Man walks deep in thought
His path absorbed by the ground
Man thinks deep in walk
On the moon man walked
Some small steps, some giant leaps
Meanwhile, down to earth
Man breathes many breaths
A thousand species expire
Alive to be pleased
With the sun behind
Footprints grow ever longer
Is this rainbow’s end?
Clouds form, thunder rolls
The man walks into the wind
Sunset, no rain falls
Eyes streaming, breath short
Dry river meanders by
Walk into the sun
Concept
Walking as field study as performance as artwork as ‘life as a journey’ metaphor, through observation and reflection - slow
thinking – ‘making time as a matter of urgency’ to generate dialogue through
improvisation, conversation and experiential knowledge with a local guide(s) - the
non-expert expert - using interpretation,
semi-structured inquiry, indeterminacy and being ‘lost’ to explore, place as living organism, ‘commons’ as a right and phenomenological
drawing – being sensitive to the way things draw themselves – towards eco-economic
value systems and questions of the
personal and collective at scale and participating in spatial planning, to
consider ‘leverage
points’ as places to intervene in the system.
Context
I perceive our ability to survive climate change as the enactment of an
evolutionary narrative. My interdisciplinary research attempts to integrate
quantitative and qualitative methodologies into the creative process and this
informs my practice; to generate poetic dialogues that resonate as creative
interventions in pursuit of aesthetic diversity to develop communities of inquiry
for an eco-centric culture.
map becomes seeing
crystallise and then dissolve
time becomes being
Walking has played an important part in my ecological arts practice and arts –led, practice-based research since 2004 when
I initiated A Walk On The Wild Side (2004/9). The initial
programme of nine walks in Manchester began with the fact that Climate Change
public discourse rarely mentions the dependence of
migrating species on ecological connectivity. Increasing urban dwelling and development exacerbates the
situation, so as an expanded urban wildlife aesthetic, this ecological artwork (AWOTWS), explored
conflicts between nature and culture as a consequence of Climate Change. The
project synthesized natural and social science methodologies with arts
practices to further question the lack of cultural diversity and biodiversity
in spatial planning policies (Mayer Harrison & Harrison 1998). AWOTWS also
addressed the decline in experiential knowledge (Lakoff & Johson 2002) and increasing
dependency on remote electronic data.
AWOTWS developed twelve filmed, arts-led, field study walks to promote
observation and reflection among the participants. Each film presented narratives for an
eco-centric culture that consider Manchester as a living organism and an
eco-sculptural form within the Mersey Basin. The art form becoming the
methodology, a dialogical intervention, an extended performance and empirical
inquiry – ‘a transformative reflective practice’ (Habermas 1972, Kester 1998).

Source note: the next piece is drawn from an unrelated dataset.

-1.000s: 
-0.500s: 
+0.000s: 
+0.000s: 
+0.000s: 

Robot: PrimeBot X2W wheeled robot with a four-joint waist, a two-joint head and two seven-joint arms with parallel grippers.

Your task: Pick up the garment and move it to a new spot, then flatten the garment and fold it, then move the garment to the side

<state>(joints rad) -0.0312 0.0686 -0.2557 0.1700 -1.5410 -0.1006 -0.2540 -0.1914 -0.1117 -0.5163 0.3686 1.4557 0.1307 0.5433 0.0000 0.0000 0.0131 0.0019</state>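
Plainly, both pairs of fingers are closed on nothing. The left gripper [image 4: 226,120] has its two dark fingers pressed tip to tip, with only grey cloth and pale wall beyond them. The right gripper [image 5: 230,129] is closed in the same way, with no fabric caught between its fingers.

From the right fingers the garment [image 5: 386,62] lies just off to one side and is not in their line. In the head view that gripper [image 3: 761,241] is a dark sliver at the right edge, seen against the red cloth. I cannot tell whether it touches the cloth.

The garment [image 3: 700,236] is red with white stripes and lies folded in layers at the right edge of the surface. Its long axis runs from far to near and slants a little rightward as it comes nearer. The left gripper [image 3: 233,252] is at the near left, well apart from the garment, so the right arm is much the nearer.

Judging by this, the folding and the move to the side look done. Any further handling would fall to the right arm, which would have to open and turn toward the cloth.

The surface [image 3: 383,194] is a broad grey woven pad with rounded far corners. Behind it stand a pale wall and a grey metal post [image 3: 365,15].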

In 2007, three of the films were edited to produce one 18-minute film for exhibition in
the BBC’s Breathing Places Festival on the ‘Big Screen’ in Manchester (est:
35,000 audience); an eco-arts exhibition at Taipei Artists Village and the
MIRIAD China Tour (Beijing, Xiamen, Guongzou).

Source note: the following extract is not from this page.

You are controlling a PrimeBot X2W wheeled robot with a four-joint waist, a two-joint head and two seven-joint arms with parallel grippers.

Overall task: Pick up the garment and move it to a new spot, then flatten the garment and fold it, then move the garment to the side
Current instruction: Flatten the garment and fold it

AWOTWS received Arts Council England ‘seed funding’, promotion by
Architecture Week 2006 and Manchester Science Festival 2007. Presentations about the project included:
a keynote lecture to the Israeli Eco-Arts Forum, University of Tel Aviv (2005),
funded by the British Council; refereed papers to Art, Nature, Culture,
Washington State University, (2005), Bergen National Academy for the Arts (2004)
and Sustainability City, Urbis Manchester (2007).
AWOTWS was developed with the Centre for Ecology and Hydrology, Greater Manchester Passenger Transport Enterprise, Urbis, Mancunian schools, environmental and community organisations.
Subsequently, I applied the Wild Walks form to two Climate
Change/river based projects, Rivers from
the Future (2007) in Mid-Pennine Lancashire and Tide Turns Waters Dance in Tamshui, Taiwan. A programme of walks in Liverpool, Walk The Talk To Forest, have been
initiated for my Trees of Grace (2009
cont.) project to consider a thousand-year long project to create an ‘analogue
forest’ for the whole of the Mersey Basin with ginkgo biloba as the ‘keystone’
species of tree.
Potential Outcomes
Walk the Talk to Many Futures will further
my own practice by building on previous walking strategies and applying them to
a European mountain cultural and geophysical context. I hope to use this
experience to gain critical feedback into this form and process of
walking-as-art from the particular set of participants the Summer School will
offer. I hope the participants
will share this rare time and space to listen to themselves, to each other and
to the environment that they embody.
‘At the heart of embodied realism is our physical engagement with an environment in an ongoing series of interactions. There is a level of physical interaction in the world at
which we have evolved to function very successfully, and an important part of
our conceptual system is attuned to such functioning. The existence of such “bas-level concepts” – characterized
in terms of gestalt perception, mental imagery, and motor interaction – is one
of the central discoveries of embodied cognitive science.’[1]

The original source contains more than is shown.